*Task to complete*
Could all of the entries be written out exactly, with any pictures omitted?
____ Data for analysis
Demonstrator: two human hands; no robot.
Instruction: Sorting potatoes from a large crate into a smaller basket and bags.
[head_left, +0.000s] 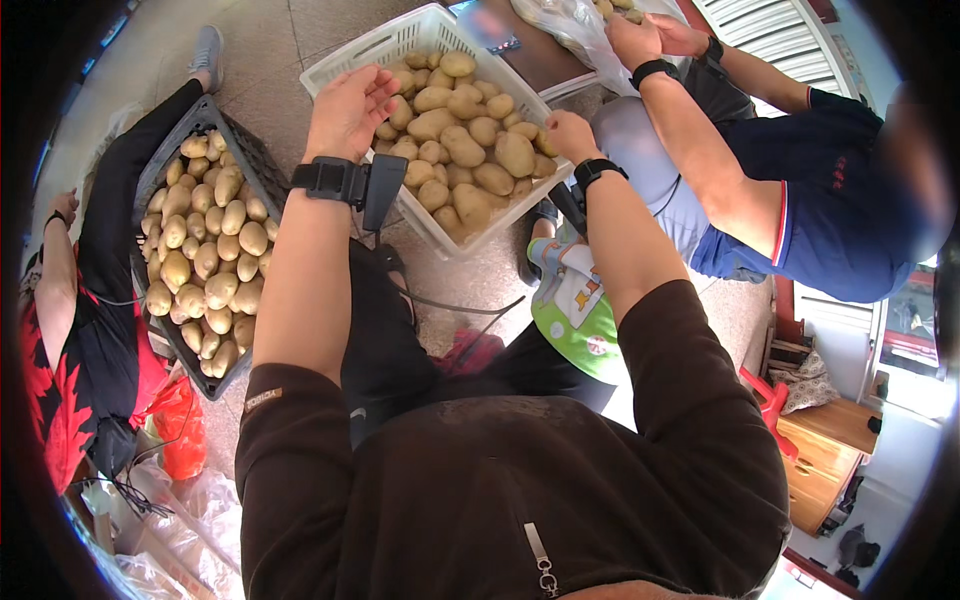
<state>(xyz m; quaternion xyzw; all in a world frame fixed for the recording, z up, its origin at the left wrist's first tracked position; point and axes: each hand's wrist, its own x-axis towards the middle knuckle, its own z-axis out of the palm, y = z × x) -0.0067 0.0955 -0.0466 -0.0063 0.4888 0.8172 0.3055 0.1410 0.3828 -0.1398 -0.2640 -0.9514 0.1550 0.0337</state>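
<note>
A white plastic crate (442, 244) full of loose potatoes (463, 146) stands before me on the floor. Above its left side is my left hand (352, 109), palm turned inward with fingers curled loosely, and nothing shows in it. My right hand (571, 136) is at the crate's right rim, beside the potatoes there; its fingers are bent and their tips are partly hidden, so I cannot tell whether it holds one. Both wrists wear black straps with a dark device attached.
A dark plastic crate (259, 142) heaped with potatoes stands at the left, beside a seated person. Another person at the right has both hands at a clear plastic bag (559, 22) with potatoes. A red bag (182, 427) lies lower left; a wooden cabinet (821, 450) stands lower right.
</note>
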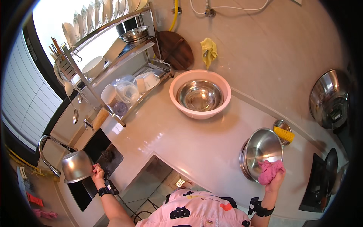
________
*Output below*
Demonstrator: two human hands; no robot.
Instruction: Sorting potatoes from a large crate into a smaller basket and bags.
[head_left, +0.000s] 
<state>(xyz m; quaternion xyzw; all in a world frame fixed for the recording, z up, its origin at the left wrist's first tracked position; point and axes: each hand's wrist, its own x-axis towards the middle knuckle, its own z-axis out of the palm, y = z × x) -0.0067 0.0955 -0.0466 -0.0063 0.4888 0.8172 0.3055 0.1410 0.3828 -0.1398 -0.2640 -0.9514 0.1550 0.0337</state>
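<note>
A white plastic crate (442, 244) full of loose potatoes (463, 146) stands before me on the floor. Above its left side is my left hand (352, 109), palm turned inward with fingers curled loosely, and nothing shows in it. My right hand (571, 136) is at the crate's right rim, beside the potatoes there; its fingers are bent and their tips are partly hidden, so I cannot tell whether it holds one. Both wrists wear black straps with a dark device attached.
A dark plastic crate (259, 142) heaped with potatoes stands at the left, beside a seated person. Another person at the right has both hands at a clear plastic bag (559, 22) with potatoes. A red bag (182, 427) lies lower left; a wooden cabinet (821, 450) stands lower right.
</note>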

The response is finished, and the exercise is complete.